[Action item]
Note each line of the entries that includes "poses". Then copy those lines.

[Exercise input]

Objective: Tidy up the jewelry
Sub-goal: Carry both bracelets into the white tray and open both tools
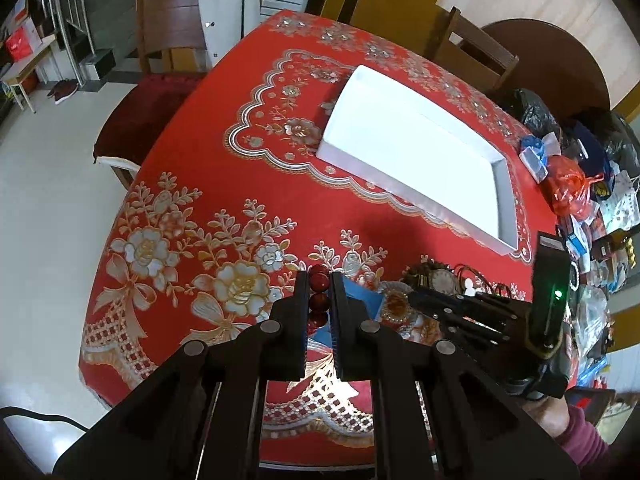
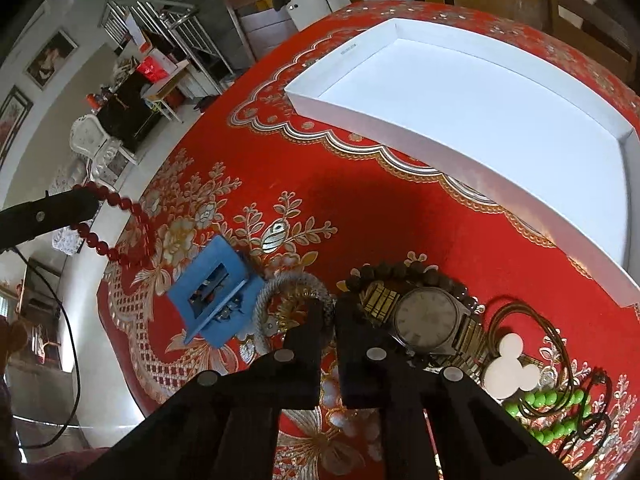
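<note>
A person holds a black gripper in each hand over a table with a red cloth with gold and white flowers (image 1: 224,184). The left gripper (image 1: 319,292) pinches a string of round dark red beads (image 1: 319,280) and holds it up off the table; in the right wrist view the bead loop hangs from its tip at the left edge. The right gripper (image 2: 329,312) is pressed together on a twisted silver-grey rope bracelet (image 2: 294,284) that lies on the cloth. Just beside it on one side is a small blue box with a window (image 2: 216,296). On the other side lie a bracelet of dark brown beads (image 2: 404,274), a silver wristwatch (image 2: 430,318), a white mouse-shaped charm on a brown cord (image 2: 508,368) and bright green beads (image 2: 556,416). A big flat white cardboard tray (image 2: 460,184) sits further back on the table, with nothing in it.
</note>
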Demonstrator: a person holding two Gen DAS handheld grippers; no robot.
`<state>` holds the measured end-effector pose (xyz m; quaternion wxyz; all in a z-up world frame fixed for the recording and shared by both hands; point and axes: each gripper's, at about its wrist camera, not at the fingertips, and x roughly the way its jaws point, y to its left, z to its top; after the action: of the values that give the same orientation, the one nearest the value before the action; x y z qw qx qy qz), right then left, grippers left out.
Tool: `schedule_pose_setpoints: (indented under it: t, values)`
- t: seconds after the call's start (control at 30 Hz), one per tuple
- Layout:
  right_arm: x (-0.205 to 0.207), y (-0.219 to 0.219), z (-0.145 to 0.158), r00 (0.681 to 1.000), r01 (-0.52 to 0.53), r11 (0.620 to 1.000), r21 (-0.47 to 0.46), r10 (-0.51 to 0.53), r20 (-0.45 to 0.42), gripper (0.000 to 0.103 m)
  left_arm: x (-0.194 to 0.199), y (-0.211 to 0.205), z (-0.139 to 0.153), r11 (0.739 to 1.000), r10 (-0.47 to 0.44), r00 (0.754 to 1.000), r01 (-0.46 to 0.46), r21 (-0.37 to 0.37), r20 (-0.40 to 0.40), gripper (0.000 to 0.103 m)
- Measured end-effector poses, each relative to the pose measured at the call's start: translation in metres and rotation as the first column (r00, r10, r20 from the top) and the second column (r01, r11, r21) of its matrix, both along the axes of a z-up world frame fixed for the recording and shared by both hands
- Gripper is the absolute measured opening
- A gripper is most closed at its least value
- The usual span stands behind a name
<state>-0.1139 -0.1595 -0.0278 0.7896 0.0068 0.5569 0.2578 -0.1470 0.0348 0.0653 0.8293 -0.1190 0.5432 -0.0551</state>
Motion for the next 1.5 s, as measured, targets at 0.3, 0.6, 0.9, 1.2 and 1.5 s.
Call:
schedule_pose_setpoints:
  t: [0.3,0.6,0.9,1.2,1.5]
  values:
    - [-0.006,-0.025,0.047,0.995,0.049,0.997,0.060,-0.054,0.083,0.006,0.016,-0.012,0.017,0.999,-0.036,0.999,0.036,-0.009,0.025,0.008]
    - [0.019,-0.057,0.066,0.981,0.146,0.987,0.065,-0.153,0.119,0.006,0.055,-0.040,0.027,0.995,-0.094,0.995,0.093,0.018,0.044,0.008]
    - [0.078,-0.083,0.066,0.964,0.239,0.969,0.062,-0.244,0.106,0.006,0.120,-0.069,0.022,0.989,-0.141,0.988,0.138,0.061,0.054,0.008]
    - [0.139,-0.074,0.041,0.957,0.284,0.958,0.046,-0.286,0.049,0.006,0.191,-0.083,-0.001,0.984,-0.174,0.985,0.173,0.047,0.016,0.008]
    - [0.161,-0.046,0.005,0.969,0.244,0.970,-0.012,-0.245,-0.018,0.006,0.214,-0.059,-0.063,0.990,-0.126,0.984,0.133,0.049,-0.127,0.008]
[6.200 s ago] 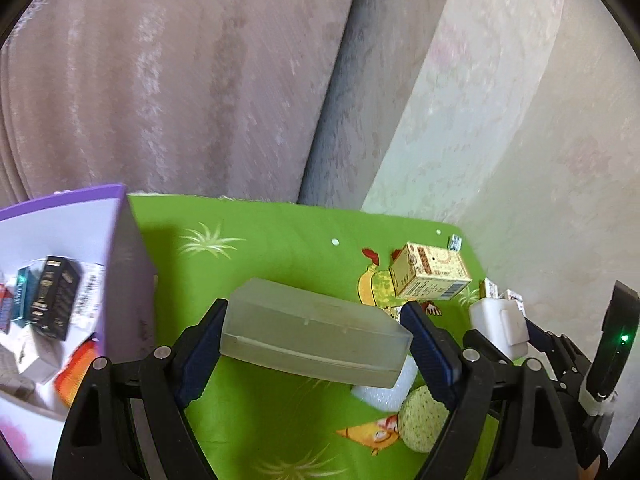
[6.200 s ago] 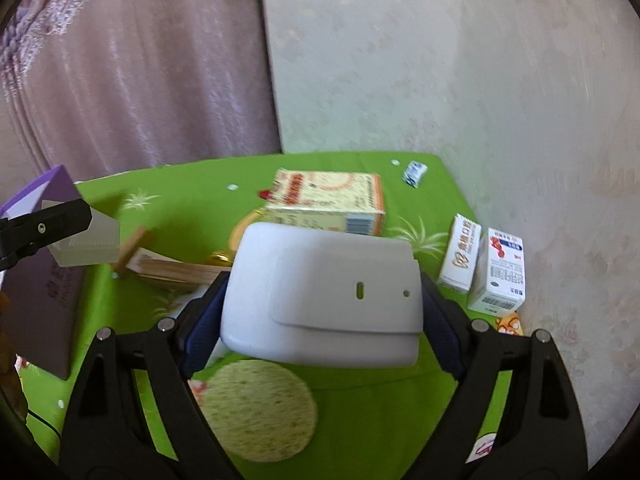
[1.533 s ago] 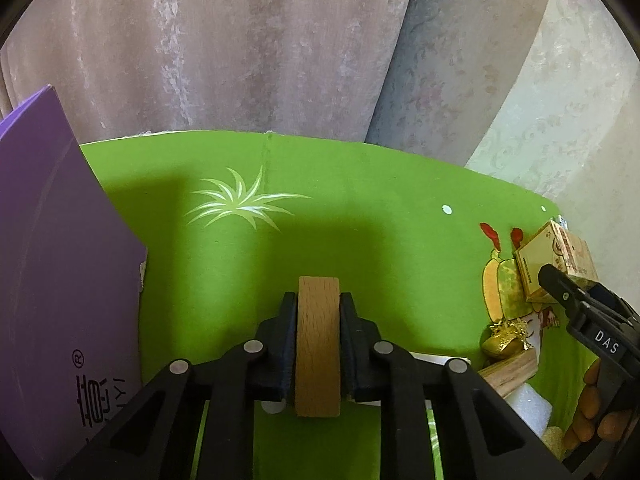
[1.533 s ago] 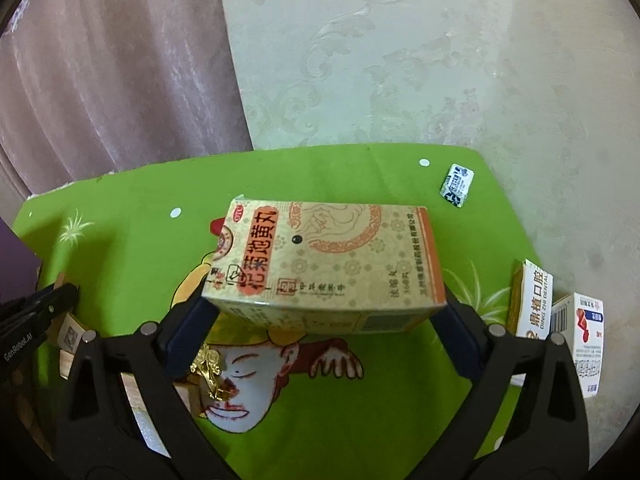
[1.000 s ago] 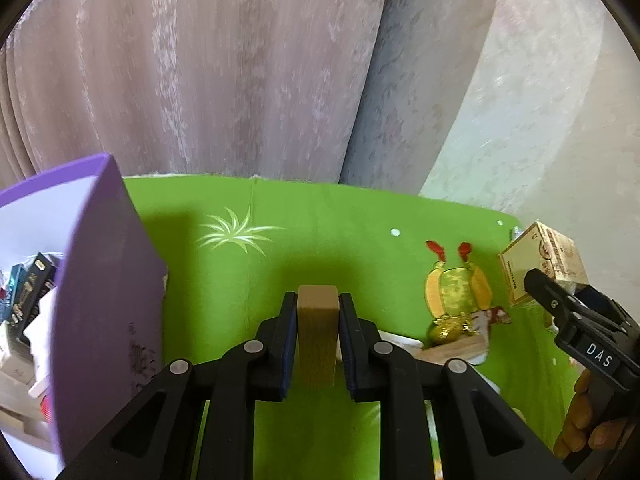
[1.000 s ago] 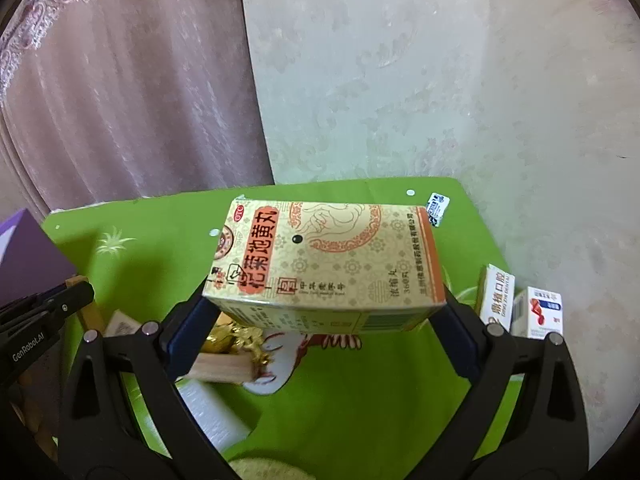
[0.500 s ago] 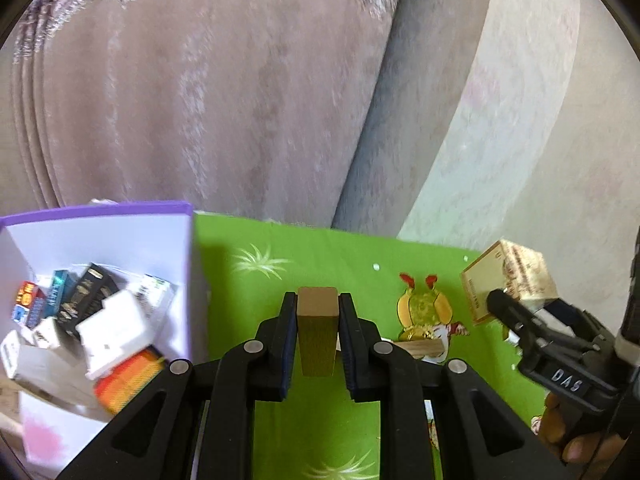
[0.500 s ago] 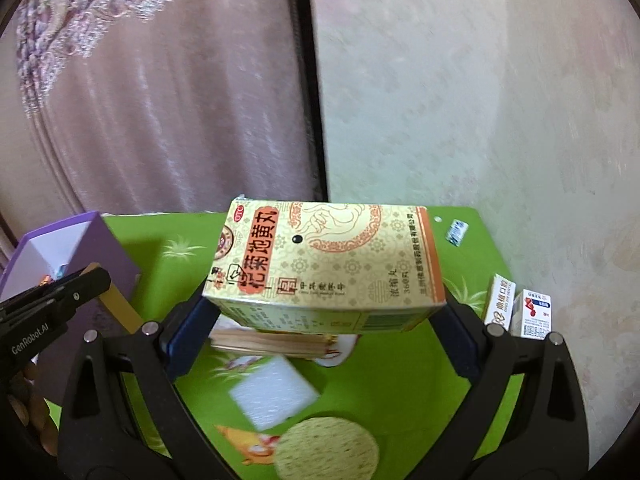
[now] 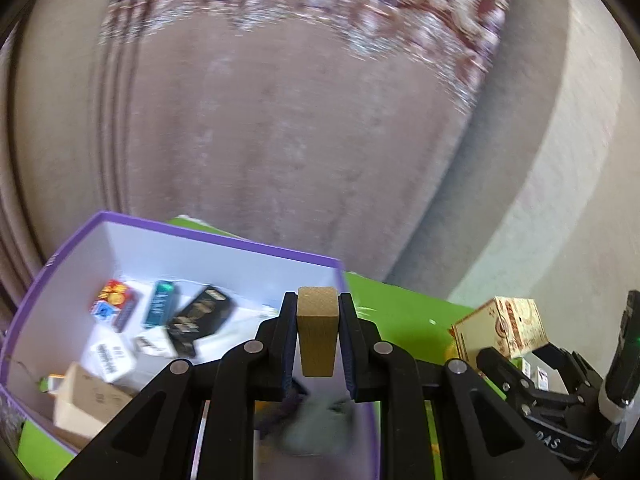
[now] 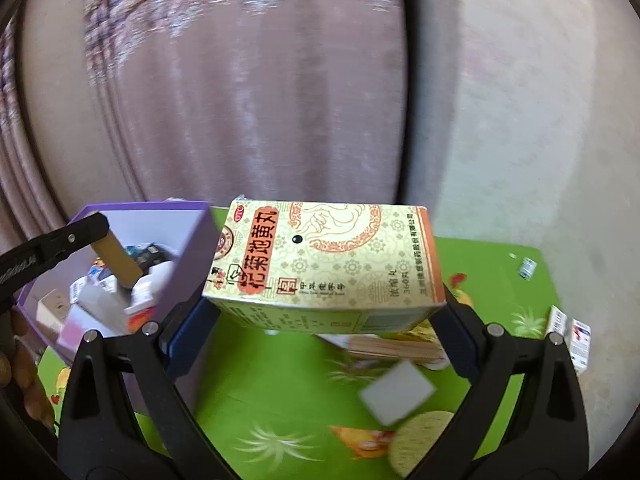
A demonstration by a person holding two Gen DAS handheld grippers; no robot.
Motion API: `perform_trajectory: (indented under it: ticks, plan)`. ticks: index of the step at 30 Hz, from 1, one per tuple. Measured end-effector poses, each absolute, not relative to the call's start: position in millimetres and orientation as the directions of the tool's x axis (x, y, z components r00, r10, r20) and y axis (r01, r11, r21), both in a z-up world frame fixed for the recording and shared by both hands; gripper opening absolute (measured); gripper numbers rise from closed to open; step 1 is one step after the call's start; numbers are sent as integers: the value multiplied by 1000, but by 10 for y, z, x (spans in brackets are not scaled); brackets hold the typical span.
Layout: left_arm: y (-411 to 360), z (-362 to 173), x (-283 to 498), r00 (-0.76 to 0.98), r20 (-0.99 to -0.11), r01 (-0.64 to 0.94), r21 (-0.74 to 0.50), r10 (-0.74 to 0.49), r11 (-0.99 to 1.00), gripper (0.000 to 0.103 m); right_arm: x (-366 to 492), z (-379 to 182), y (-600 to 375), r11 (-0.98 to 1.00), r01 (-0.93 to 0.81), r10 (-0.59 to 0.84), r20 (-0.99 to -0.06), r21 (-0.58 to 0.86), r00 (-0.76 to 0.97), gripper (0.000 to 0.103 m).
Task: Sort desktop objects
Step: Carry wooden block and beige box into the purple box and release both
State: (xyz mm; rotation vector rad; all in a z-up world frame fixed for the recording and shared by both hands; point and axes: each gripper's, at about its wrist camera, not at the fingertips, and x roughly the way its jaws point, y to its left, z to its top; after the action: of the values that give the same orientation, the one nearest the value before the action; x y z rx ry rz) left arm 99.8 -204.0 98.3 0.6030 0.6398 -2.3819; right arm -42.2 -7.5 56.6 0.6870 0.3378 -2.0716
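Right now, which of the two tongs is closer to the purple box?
Left. The left tongs hold a wooden block over the purple box; the right tongs, gripping a yellow carton, are beside it.

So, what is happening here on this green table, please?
A person is sorting small things into a purple box and holds a gripper in each hand. The left gripper is shut on a wooden block and holds it over the box, which already contains several small packages. The right gripper is shut on a yellow medicine box, in the air above the green table. A white pad and other items are not yet sorted.
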Motion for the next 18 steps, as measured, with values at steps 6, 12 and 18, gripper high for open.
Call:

[Reply to the task]
- Measured end-effector poses, each relative to the pose measured at the call's start: translation in metres and rotation as the first column (r00, r10, r20 from the top) and the second column (r01, r11, r21) of its matrix, both along the axes of a z-up world frame fixed for the recording and shared by both hands
Motion API: `perform_trajectory: (indented under it: ticks, plan)`. ticks: index of the step at 30 Hz, from 1, one per tuple. Measured end-effector poses, each absolute, not relative to the call's start: position in millimetres and orientation as the directions of the tool's x axis (x, y, z components r00, r10, r20) and y axis (r01, r11, r21), both in a z-up world frame fixed for the recording and shared by both hands; gripper opening absolute (measured); gripper numbers rise from closed to open; step 1 is one step after the call's start; numbers are sent as integers: the value multiplied by 1000, but by 10 for y, z, x (spans in brackets are not scaled); brackets hold the typical span.

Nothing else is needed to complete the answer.